Unconditional Love.

I had to cut short the prologue because the post was getting really long..!! It is still long but here goes-

I am not sure how many have experienced this and I am pretty sure that there aren't too many who can say that they have been loved unconditionally. That they met a person, got to know them inside out, fell in love and that was the best feeling ever even if they knew that it wasn't going to work out..sometimes you just know it from the start but probably you should just take it one day at a time.

Unconditional love is when you can't wait to tell someone all about you..when you know whatever you say, they won't judge you and you are right that they don't...when all you can think about is how to make each other's lives better...when you are never bored of the person regardless of the time you spend with them...when sometimes you do need personal space but you are still with each other and end up fighting unnecessarily but you know that it is just something that really doesn't matter...when you want to wake up and listen to a voice and when you sleep, you want to hear their silence...when sometimes you are so jealous that you will hurl any blame but they will listen and ignore because they know you don't mean it...may be even laugh and hug you to calm you down because they can never think of doing something that will upset you...when they ask you every single thing about their life and practically make you take all their decisions..when you trust each other so much that you won't even think something could go wrong.....

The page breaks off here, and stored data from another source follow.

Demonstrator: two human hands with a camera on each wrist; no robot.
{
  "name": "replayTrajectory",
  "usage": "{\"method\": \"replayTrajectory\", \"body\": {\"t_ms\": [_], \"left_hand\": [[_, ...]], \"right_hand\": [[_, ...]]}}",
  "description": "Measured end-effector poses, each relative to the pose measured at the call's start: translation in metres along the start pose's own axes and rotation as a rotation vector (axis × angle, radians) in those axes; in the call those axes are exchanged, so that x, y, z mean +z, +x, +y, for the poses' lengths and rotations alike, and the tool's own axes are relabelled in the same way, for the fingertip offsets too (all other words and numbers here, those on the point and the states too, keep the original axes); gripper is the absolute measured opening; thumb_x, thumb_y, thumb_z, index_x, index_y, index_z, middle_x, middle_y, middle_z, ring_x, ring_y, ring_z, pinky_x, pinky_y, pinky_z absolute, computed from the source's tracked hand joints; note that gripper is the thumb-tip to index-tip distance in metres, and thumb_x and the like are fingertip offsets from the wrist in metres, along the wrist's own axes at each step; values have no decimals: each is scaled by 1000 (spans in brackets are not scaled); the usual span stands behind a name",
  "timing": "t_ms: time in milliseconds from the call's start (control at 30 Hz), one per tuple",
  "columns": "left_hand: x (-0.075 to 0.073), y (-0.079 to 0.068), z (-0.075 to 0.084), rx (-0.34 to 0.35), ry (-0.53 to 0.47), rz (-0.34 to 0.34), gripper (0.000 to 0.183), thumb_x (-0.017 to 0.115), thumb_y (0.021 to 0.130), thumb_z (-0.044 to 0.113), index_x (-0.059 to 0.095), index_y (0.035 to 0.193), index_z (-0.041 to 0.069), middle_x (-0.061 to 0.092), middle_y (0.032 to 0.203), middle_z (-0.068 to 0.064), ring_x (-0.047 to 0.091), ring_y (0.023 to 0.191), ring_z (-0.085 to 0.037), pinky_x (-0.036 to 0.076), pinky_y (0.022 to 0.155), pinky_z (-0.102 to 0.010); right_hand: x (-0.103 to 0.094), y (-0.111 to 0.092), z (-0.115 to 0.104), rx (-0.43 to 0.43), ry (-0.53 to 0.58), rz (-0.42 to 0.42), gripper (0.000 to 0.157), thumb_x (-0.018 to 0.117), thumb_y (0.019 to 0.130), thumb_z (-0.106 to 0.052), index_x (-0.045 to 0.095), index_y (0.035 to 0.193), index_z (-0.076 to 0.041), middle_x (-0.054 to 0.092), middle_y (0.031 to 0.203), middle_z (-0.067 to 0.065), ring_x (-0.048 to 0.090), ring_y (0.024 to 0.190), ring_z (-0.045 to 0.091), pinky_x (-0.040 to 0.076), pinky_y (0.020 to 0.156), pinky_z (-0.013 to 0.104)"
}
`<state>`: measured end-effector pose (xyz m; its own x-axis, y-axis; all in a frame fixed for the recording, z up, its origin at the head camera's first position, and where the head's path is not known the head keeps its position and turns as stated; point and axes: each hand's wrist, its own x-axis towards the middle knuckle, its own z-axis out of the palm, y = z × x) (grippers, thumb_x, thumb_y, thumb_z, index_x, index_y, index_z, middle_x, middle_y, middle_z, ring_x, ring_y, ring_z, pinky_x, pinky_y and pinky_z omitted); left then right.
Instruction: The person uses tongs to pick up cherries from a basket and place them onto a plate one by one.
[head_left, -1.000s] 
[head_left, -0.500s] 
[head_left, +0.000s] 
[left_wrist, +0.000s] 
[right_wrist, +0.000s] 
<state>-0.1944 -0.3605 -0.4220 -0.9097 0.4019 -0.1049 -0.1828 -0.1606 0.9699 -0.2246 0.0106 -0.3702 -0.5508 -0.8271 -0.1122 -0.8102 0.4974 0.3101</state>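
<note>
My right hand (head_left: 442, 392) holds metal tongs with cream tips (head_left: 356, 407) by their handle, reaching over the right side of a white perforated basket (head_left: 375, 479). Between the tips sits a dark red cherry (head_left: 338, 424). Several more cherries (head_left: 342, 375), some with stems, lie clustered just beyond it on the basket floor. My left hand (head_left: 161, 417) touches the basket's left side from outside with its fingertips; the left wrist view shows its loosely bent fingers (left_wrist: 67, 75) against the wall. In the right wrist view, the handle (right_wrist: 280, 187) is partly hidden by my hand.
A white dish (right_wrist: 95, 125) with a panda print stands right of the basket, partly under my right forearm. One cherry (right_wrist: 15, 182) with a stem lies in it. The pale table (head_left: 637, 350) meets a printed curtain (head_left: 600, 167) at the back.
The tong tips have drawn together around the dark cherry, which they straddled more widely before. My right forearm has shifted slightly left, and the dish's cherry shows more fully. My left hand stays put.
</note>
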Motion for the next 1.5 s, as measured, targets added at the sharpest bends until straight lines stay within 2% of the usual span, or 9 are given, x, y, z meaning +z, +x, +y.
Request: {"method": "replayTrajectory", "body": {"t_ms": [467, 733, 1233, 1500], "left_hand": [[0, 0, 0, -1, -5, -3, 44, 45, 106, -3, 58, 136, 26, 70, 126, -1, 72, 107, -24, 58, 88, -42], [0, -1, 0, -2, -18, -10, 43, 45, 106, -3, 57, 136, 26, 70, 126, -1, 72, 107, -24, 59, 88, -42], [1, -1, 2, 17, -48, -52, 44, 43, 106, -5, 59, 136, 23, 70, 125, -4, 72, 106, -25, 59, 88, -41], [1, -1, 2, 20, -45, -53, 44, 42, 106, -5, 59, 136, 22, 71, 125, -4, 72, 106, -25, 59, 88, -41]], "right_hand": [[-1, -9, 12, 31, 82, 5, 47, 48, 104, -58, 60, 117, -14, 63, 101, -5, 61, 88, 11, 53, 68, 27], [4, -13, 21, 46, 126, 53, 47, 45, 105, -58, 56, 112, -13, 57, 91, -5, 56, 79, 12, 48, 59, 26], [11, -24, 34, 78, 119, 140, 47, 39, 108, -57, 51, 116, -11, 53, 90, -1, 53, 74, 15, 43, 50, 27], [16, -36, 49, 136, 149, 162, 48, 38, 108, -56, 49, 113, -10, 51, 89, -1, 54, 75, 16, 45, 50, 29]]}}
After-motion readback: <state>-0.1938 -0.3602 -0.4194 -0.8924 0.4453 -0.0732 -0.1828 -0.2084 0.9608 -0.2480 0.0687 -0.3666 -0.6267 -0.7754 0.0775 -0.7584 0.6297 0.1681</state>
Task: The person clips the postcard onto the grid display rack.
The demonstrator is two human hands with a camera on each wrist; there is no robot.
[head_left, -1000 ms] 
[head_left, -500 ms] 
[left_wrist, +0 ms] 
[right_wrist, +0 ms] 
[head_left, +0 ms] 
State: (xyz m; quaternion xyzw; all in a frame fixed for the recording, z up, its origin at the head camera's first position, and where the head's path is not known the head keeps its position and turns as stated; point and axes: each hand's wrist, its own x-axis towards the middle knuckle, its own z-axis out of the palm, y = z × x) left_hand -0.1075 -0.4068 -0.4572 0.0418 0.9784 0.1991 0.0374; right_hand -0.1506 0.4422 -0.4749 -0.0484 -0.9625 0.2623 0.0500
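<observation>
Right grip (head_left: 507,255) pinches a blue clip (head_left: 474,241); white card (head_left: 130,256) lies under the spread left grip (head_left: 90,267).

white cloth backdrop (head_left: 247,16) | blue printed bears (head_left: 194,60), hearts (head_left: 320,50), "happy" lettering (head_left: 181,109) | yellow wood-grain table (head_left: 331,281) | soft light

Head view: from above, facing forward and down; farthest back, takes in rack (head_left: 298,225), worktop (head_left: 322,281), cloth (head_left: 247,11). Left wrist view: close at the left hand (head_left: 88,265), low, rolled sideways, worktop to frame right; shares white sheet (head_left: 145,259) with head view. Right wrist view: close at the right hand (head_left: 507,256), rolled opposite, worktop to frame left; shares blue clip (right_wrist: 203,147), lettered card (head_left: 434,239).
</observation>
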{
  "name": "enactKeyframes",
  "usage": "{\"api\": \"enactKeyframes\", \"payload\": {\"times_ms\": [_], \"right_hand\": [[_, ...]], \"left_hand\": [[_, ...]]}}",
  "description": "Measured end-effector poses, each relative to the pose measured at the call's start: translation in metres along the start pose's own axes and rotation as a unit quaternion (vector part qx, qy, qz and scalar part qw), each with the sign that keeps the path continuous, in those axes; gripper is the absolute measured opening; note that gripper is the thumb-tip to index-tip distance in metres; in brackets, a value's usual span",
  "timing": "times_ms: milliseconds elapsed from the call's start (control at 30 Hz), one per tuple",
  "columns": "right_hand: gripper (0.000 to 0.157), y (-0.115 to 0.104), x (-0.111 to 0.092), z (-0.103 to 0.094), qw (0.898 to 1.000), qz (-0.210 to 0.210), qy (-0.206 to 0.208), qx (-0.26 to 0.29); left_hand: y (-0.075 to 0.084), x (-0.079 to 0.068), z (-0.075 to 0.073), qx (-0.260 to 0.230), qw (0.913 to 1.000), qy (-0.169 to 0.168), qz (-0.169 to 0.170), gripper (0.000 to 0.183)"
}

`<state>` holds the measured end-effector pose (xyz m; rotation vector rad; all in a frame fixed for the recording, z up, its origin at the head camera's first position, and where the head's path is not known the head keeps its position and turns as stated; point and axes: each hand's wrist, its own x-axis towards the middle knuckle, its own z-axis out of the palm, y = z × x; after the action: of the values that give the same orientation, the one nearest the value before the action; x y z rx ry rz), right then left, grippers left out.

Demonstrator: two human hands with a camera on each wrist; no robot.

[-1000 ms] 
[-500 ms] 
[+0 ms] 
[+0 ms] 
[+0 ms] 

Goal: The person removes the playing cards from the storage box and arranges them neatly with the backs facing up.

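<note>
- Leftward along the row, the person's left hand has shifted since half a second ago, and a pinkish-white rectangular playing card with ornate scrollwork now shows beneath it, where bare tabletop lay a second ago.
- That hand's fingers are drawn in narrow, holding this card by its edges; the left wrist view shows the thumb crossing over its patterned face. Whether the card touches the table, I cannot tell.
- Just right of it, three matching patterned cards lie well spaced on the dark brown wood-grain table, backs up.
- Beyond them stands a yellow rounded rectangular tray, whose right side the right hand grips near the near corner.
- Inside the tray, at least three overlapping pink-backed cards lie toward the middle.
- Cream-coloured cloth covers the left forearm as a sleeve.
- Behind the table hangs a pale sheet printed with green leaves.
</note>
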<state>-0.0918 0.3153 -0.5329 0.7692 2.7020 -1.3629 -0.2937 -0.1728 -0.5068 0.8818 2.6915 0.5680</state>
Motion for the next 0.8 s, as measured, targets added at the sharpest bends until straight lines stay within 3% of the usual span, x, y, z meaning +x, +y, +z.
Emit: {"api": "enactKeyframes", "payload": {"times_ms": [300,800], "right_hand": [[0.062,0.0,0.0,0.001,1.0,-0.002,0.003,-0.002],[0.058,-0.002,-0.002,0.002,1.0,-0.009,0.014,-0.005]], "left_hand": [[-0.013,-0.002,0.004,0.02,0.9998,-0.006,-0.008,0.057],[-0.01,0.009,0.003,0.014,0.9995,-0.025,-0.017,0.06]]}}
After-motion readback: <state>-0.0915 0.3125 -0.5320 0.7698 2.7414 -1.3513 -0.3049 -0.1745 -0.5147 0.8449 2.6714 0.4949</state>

.....when something does go wrong, you take the blame, forget about it and move on..when even when things you don't want repeated get repeated, you move past them despite the hurt you are getting...when you are forgiving because you DO know that it wasn't deliberate on their part...when you start building up a hurricane inside you because you can't believe things are going wrong...when they think that they aren't doing anything wrong but are forgetting to see properly to know that the end is near....when you know that you are starting to lose a part of yourselves trying to keep it together because again, you do know that it is stupidity, not intention....when they have different definitions for what is wrong and they think it won't bother you because they really do love you...when they are still the same person sharing their life with you, they don't want to hurt you but they don't know they already have...when things that should have ended by now are still struggling to survive because your feelings for each other haven't changed a bit..when you know that all you can do is destroy each other and you continue to do that despite knowing that otherwise is better...
...when, when things do end you can't just digest the fact that they did and that things will change...when you now see each other and still feel the same but then there is too  much hurt that you are ignoring...when you try to grow apart but all you can imagine is to share it with that one person because some things don't change...when you do try to maintain a level of friendship but you cannot because things go back to the hurt again...when then you decide to move on but you feel a part of you is left behind...when you are far apart but still nothing makes you as content as a small talk with them...when you know it can't be but it will always be...unconditional love.....

Comments

Unknown said…
Wonderfully written, grasping almost everything there was to be grasped. Clever and original. Though, as opposed to the intro, I would have loved it even more if it was longer and of course if there was no 'he'!!